Each line below must be printed again exactly.
Start of Data block
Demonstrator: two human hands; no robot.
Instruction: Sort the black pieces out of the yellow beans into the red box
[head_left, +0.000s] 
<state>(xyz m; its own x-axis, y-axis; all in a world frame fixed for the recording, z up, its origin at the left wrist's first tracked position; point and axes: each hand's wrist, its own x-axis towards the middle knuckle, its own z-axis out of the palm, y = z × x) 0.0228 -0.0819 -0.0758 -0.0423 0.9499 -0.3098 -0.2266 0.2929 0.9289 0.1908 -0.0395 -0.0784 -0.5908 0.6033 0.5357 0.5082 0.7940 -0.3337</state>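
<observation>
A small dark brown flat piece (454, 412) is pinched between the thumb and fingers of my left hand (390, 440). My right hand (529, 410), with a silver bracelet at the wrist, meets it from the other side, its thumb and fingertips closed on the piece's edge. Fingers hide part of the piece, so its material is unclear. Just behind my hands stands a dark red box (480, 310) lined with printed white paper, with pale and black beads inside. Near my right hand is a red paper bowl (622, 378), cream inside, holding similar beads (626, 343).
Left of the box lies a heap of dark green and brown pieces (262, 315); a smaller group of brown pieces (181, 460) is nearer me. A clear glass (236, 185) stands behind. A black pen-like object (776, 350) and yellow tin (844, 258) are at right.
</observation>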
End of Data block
• **Response area**:
Demonstrator: two human hands; no robot.
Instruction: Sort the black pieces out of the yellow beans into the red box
[head_left, +0.000s] 
<state>(xyz m; its own x-axis, y-axis; all in a world frame fixed for the recording, z up, its origin at the left wrist's first tracked position; point and axes: each hand's wrist, its own x-axis towards the middle knuckle, its own z-axis out of the palm, y = z × x) 0.0228 -0.0819 -0.0758 -0.0423 0.9499 -0.3098 -0.2266 0.2929 0.9289 0.1908 -0.0395 -0.0784 -0.5908 0.6033 0.5357 0.5082 0.7940 -0.3337</state>
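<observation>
A small dark brown flat piece (454, 412) is pinched between the thumb and fingers of my left hand (390, 440). My right hand (529, 410), with a silver bracelet at the wrist, meets it from the other side, its thumb and fingertips closed on the piece's edge. Fingers hide part of the piece, so its material is unclear. Just behind my hands stands a dark red box (480, 310) lined with printed white paper, with pale and black beads inside. Near my right hand is a red paper bowl (622, 378), cream inside, holding similar beads (626, 343).
Left of the box lies a heap of dark green and brown pieces (262, 315); a smaller group of brown pieces (181, 460) is nearer me. A clear glass (236, 185) stands behind. A black pen-like object (776, 350) and yellow tin (844, 258) are at right.
</observation>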

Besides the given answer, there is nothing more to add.